Abstract: Plasmodium falciparum exports ~10% of its proteome into its host erythrocyte to modify the host cell’s physiology. The Plasmodium export element (PEXEL) motif contained within the N-terminus of most exported proteins directs the trafficking of those proteins into the erythrocyte. To reach the host cell, the PEXEL motif of exported proteins is processed by the endoplasmic reticulum (ER) resident aspartyl protease plasmepsin V. Then, following secretion into the parasite-encasing parasitophorous vacuole, the mature exported protein must be unfolded and translocated across the parasitophorous vacuole membrane by the Plasmodium translocon of exported proteins (PTEX). PTEX is a protein-conducting channel consisting of the pore-forming protein EXP2, the protein unfoldase HSP101, and structural component PTEX150. The mechanism of how exported proteins are specifically trafficked from the parasite’s ER following PEXEL cleavage to PTEX complexes on the parasitophorous vacuole membrane is currently not understood. Here, we present evidence that EXP2 and PTEX150 form a stable subcomplex that facilitates HSP101 docking. We also demonstrate that HSP101 localises both within the parasitophorous vacuole and within the parasite’s ER throughout the ring and trophozoite stage of the parasite, coinciding with the timeframe of protein export. Interestingly, we found that HSP101 can form specific interactions with model PEXEL proteins in the parasite’s ER, irrespective of their PEXEL processing status.

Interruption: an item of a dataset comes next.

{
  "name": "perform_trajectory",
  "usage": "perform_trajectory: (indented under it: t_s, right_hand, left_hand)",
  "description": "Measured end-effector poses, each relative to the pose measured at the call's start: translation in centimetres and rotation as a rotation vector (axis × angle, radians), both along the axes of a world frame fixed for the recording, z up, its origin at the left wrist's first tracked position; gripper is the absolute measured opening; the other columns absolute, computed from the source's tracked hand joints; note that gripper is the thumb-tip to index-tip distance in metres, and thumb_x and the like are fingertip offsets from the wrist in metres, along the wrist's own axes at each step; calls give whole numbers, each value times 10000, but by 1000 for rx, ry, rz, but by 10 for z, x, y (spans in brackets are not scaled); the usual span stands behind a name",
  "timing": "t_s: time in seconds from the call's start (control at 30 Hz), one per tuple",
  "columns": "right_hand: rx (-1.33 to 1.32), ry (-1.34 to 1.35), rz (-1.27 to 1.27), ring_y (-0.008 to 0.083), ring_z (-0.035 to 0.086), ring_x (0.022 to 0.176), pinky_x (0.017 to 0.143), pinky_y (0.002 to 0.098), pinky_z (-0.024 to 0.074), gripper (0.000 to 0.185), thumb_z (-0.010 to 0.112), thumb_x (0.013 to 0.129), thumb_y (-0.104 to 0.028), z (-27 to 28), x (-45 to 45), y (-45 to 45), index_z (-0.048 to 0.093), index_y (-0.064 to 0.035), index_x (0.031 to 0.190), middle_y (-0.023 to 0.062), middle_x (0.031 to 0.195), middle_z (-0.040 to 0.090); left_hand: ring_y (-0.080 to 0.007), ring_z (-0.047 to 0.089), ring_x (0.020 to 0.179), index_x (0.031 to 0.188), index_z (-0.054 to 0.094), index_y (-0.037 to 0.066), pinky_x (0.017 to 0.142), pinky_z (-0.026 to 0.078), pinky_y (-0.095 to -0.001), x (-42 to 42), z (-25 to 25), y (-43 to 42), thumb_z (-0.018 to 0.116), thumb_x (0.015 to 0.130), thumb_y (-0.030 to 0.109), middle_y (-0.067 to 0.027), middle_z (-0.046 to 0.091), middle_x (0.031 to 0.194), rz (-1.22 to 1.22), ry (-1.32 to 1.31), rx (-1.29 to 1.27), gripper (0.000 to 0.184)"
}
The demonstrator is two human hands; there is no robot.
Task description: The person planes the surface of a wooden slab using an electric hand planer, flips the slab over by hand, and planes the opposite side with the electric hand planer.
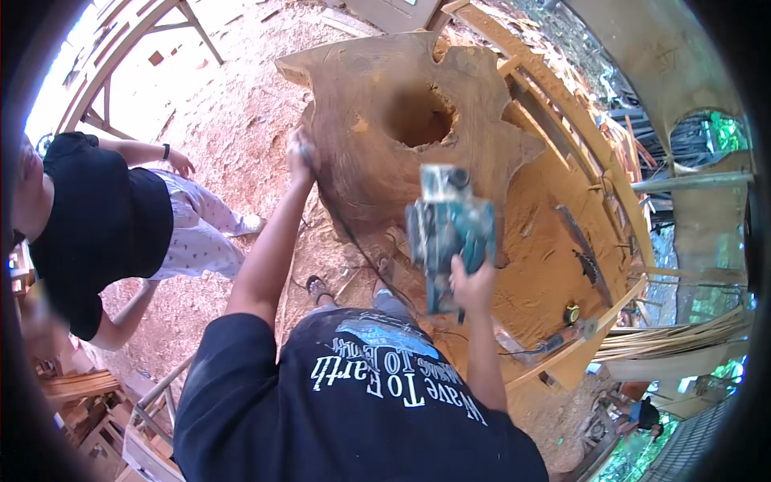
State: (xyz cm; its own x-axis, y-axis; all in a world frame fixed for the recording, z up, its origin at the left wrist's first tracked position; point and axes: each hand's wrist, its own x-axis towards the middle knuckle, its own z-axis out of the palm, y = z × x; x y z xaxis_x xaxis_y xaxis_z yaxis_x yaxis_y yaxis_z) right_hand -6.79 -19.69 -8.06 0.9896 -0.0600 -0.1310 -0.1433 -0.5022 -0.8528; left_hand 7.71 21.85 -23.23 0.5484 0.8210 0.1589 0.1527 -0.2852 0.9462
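A teal power tool [448, 233], blurred by motion, is gripped by my right hand [472, 283] at its near right side, over the front edge of a large wood slab. The slab [353, 120] has an irregular outline and a dark hole [430, 120] through its upper middle. At the slab's left edge is my left hand [302, 157], its fingers closed around something I cannot make out. A dark cord [353, 241] runs from near that hand down toward my legs.
At the left stands a person in a black shirt [104, 213]. Sawdust covers the wooden bench [530, 297], which holds a chainsaw bar [586, 249], a tape measure [571, 313] and an angle grinder [562, 339]. Another person [645, 414] is far off at lower right.
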Motion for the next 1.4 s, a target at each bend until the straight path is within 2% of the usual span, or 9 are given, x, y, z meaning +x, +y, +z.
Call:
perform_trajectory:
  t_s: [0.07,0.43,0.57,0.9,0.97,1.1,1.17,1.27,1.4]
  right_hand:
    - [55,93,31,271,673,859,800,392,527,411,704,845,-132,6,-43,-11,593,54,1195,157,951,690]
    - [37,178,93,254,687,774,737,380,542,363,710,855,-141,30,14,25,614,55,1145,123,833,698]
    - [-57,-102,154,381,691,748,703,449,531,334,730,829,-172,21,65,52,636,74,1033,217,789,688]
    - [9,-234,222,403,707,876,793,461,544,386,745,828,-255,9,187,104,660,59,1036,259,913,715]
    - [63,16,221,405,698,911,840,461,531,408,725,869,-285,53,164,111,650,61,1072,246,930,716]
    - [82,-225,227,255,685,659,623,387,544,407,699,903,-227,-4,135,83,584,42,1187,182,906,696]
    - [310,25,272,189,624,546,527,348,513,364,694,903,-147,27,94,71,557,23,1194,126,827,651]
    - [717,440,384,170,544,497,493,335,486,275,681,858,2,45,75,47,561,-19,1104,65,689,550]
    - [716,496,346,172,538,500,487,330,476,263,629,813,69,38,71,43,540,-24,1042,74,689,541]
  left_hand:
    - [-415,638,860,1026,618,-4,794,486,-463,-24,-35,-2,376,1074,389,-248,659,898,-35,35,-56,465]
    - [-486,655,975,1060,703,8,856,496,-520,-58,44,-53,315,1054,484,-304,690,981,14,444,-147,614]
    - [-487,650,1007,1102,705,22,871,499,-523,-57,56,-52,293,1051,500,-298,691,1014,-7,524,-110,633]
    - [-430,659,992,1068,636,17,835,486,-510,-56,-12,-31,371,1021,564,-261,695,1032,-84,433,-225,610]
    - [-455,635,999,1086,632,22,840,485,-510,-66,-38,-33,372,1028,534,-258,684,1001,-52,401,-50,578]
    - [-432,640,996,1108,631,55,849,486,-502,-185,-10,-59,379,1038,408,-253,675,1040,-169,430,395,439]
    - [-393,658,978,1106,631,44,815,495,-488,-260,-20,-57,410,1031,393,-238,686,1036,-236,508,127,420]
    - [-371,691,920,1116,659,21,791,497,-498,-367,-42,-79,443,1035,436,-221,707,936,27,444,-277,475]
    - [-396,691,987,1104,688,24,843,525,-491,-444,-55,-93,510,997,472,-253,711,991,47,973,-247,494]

Collectively, our data suggest that HSP101 recognises and chaperones PEXEL proteins from the ER to the parasitophorous vacuole and given HSP101’s specificity for the EXP2-PTEX150 subcomplex, this provides a mechanism for how exported proteins are specifically targeted to PTEX for translocation into the erythrocyte.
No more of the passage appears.